- **EXERCISE AIM**
In the records below, find the line containing "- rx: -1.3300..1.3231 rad" and the line containing "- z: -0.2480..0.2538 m"; please repeat exactly the lines from one to the other, both included, and nothing more.

BEGIN INPUT

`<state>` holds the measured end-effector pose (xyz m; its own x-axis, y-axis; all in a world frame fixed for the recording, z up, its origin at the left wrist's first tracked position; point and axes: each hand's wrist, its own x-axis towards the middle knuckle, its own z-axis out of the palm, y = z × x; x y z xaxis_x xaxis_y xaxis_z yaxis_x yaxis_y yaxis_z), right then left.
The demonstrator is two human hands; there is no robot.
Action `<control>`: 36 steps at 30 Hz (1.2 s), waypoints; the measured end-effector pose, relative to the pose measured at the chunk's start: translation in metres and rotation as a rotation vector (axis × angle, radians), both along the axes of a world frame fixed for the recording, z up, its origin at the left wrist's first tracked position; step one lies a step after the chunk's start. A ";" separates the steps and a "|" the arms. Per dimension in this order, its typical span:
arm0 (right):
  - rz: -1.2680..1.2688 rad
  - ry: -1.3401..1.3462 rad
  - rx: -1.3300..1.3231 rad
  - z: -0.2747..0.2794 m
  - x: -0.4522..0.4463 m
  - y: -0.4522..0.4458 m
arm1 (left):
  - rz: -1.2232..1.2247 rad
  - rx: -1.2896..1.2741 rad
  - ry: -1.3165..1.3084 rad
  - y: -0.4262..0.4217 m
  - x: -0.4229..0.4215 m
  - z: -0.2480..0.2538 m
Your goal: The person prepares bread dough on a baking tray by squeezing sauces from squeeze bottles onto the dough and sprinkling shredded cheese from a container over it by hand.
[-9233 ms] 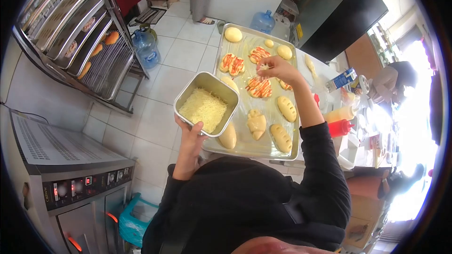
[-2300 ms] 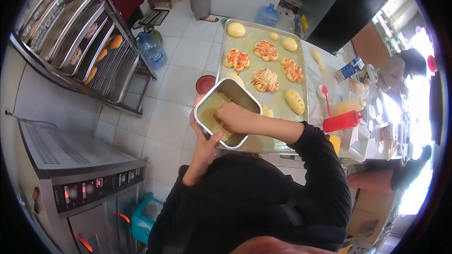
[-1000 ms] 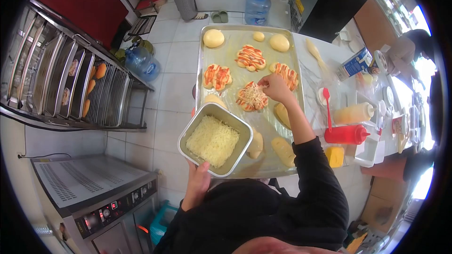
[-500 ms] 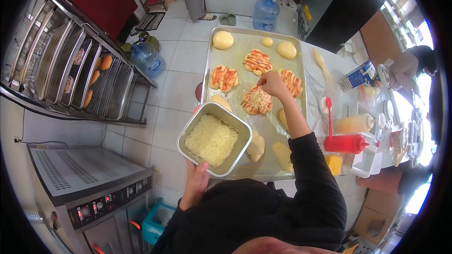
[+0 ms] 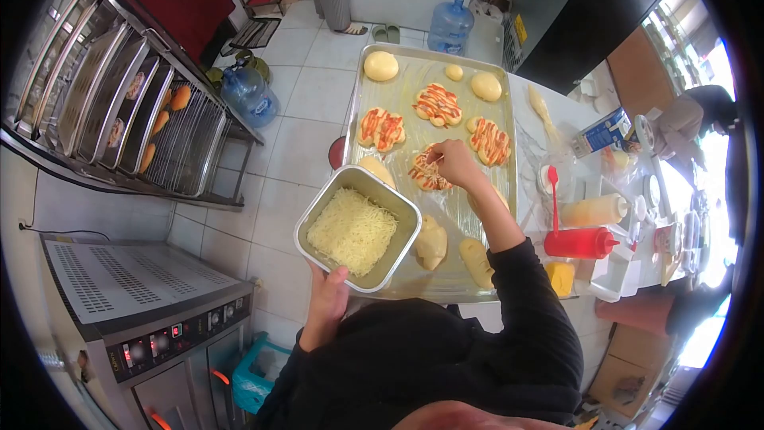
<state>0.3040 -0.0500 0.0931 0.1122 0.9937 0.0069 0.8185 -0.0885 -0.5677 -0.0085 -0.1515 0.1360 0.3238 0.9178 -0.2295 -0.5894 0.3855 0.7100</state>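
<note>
My left hand (image 5: 328,299) grips the lower edge of a square metal pan (image 5: 407,248), thumb on the outside. Pale shredded cheese (image 5: 352,228) heaps inside it. My right hand (image 5: 455,164), fingers pinched together on some shredded cheese, hovers just over a flower-shaped dough bun (image 5: 426,178) streaked with red and pale sauce. The hand partly covers that bun. Around it on the large baking tray (image 5: 513,111) lie more sauced buns (image 5: 438,104), plain round dough pieces (image 5: 381,66) and longer dough pieces (image 5: 430,242).
Right of the tray stand a red squeeze bottle (image 5: 582,242), a pale sauce bottle (image 5: 595,211), a red spoon (image 5: 553,183) and a blue carton (image 5: 602,132). A tray rack (image 5: 119,99) and an oven (image 5: 151,295) are at left. Another person (image 5: 700,123) is at the right edge.
My right hand has moved down and slightly left over the nearest sauced bun, covering more of it. Less cheese shows on that bun now. The pan has shifted slightly left and up.
</note>
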 end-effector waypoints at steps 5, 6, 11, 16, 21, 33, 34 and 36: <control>-0.157 0.087 -0.003 0.015 0.005 -0.006 | -0.016 0.004 -0.017 -0.002 -0.003 0.000; -0.188 0.085 0.006 0.018 0.007 -0.008 | -0.019 0.007 -0.017 -0.002 -0.004 0.002; -0.168 0.156 0.095 0.055 0.009 -0.016 | -0.042 0.053 0.007 -0.002 -0.001 0.012; 0.184 0.464 -0.016 0.142 -0.064 -0.054 | -0.067 0.056 0.078 -0.008 0.003 0.019; 0.600 0.176 0.092 0.089 -0.146 -0.081 | -0.108 0.101 0.102 -0.015 0.004 0.013; 0.535 0.420 -0.170 0.121 -0.132 -0.080 | -0.169 0.072 0.097 -0.022 -0.010 0.018; 0.519 0.490 -0.222 0.127 -0.124 -0.079 | -0.167 0.045 0.092 -0.023 -0.012 0.021; 0.455 0.660 -0.226 0.138 -0.097 -0.074 | -0.145 0.002 0.087 -0.023 -0.012 0.022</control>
<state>0.2072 -0.1243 0.2312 -0.3902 0.9122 -0.1248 0.3071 0.0011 -0.9517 -0.0203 -0.1747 0.1584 0.4318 0.8636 -0.2605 -0.4637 0.4602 0.7571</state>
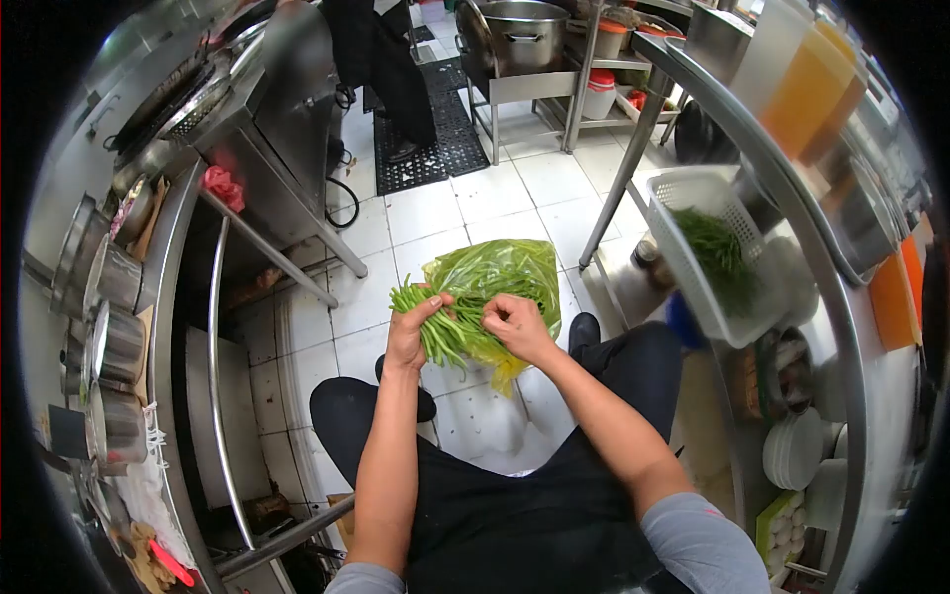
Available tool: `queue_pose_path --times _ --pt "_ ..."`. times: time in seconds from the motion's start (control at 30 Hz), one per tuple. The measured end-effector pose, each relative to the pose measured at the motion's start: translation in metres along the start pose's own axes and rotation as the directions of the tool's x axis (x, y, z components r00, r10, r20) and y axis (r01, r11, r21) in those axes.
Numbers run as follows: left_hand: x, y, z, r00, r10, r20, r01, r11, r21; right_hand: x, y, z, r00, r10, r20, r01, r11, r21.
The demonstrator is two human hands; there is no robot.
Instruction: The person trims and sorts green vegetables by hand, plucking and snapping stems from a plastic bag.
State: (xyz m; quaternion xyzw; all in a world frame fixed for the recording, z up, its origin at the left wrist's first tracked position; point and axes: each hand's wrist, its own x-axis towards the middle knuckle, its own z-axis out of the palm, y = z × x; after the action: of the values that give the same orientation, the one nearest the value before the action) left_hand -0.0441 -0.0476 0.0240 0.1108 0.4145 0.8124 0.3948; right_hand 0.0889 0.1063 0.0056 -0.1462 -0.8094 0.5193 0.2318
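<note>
Long green stems (443, 335) lie in a bunch across the middle, their ends fanning out at the left. My left hand (414, 325) is closed round the bunch near those ends. Over the bunch's right part, my right hand (515, 325) has its fingers pinched together; what they hold is too small to tell. A clear yellow-green plastic bag (534, 259) with more greens inside sits behind and under both hands.
At the right, a white perforated basket (675, 188) holds greens beside a steel table (792, 183). Pots (121, 342) line the left shelf. A person in dark trousers (401, 84) stands on a black mat (450, 148) ahead. White tiles (495, 196) cover the floor.
</note>
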Motion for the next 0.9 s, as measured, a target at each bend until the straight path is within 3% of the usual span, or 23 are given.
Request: queue_pose_path --times 0.13,0.2,0.23,0.3,0.33,0.4,0.47,0.57,0.63,0.7,0.77,0.83,0.9 --pt "0.001 -0.003 0.0 0.992 0.111 -0.057 -0.104 0.988 0.118 0.006 0.003 0.008 0.981 0.0 -0.193 -0.012 0.998 -0.057" --pt "0.005 0.001 -0.01 0.982 0.171 -0.082 -0.155 0.973 0.171 0.01 0.03 0.016 0.942 0.128 -0.309 -0.166 0.981 -0.1" --pt "0.008 0.01 -0.026 0.973 0.18 -0.147 -0.161 0.978 0.132 0.01 0.036 0.014 0.941 0.13 -0.314 -0.168 0.981 -0.1" --pt "0.009 0.019 -0.034 0.96 0.184 -0.211 -0.168 0.982 0.092 0.007 0.045 0.009 0.986 0.0 -0.169 -0.075 0.897 -0.436" --pt "0.003 0.029 -0.025 0.962 0.18 -0.206 -0.181 0.983 0.012 0.005 0.043 0.012 0.99 0.03 -0.139 -0.092 0.884 -0.459" --pt "-0.001 0.036 -0.026 0.973 0.174 -0.151 -0.192 0.975 -0.114 0.01 0.048 0.025 0.999 0.03 -0.045 -0.044 0.925 -0.378" --pt "0.002 0.032 -0.031 0.974 0.174 -0.145 -0.192 0.974 -0.119 0.013 0.054 0.043 0.997 0.047 0.06 -0.032 0.971 -0.236" --pt "0.005 0.028 -0.022 0.978 0.17 -0.119 -0.185 0.973 -0.137 0.011 0.05 0.064 0.997 0.059 0.046 -0.044 0.959 -0.281" --pt "0.007 0.026 -0.019 0.98 0.177 -0.093 -0.183 0.981 -0.058 0.012 0.054 0.075 0.999 0.037 -0.003 -0.036 0.95 -0.311" --pt "0.007 0.025 -0.017 0.977 0.177 -0.117 -0.179 0.984 -0.008 0.012 0.054 0.076 0.985 0.159 0.063 -0.131 0.939 -0.319" --pt "0.006 0.024 -0.015 0.978 0.184 -0.103 -0.157 0.96 0.231 0.014 0.052 0.065 0.992 0.122 0.033 -0.104 0.934 -0.342" --pt "0.004 0.024 -0.007 0.972 0.216 -0.095 -0.183 0.945 0.27 0.02 0.04 0.042 0.983 0.177 0.05 -0.159 0.955 -0.25" --pt "0.005 0.021 -0.002 0.976 0.199 -0.089 -0.134 0.869 0.477 0.022 0.036 0.02 0.994 0.105 0.026 -0.095 0.962 -0.256"
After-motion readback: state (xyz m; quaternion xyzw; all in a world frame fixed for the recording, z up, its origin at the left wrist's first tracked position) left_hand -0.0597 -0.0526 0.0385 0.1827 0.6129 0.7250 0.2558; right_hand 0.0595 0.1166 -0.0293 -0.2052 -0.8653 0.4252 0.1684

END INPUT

- **ANSWER AREA**
  - rx: -1.3300..1.3231 rad
  - z: -0.2747..0.2794 m
  - x: -0.4522..0.4463 m
  - y: -0.4522..0.4458 m
arm1 (left):
  - rz: -1.2232..1.2247 rad
  - rx: -1.2896..1.2741 rad
  - ry: -1.3165..1.3084 rad
  - y: -0.4262..0.4217 m
  - x: -0.4229..0.4215 m
  - z: -0.2480..0.2538 m

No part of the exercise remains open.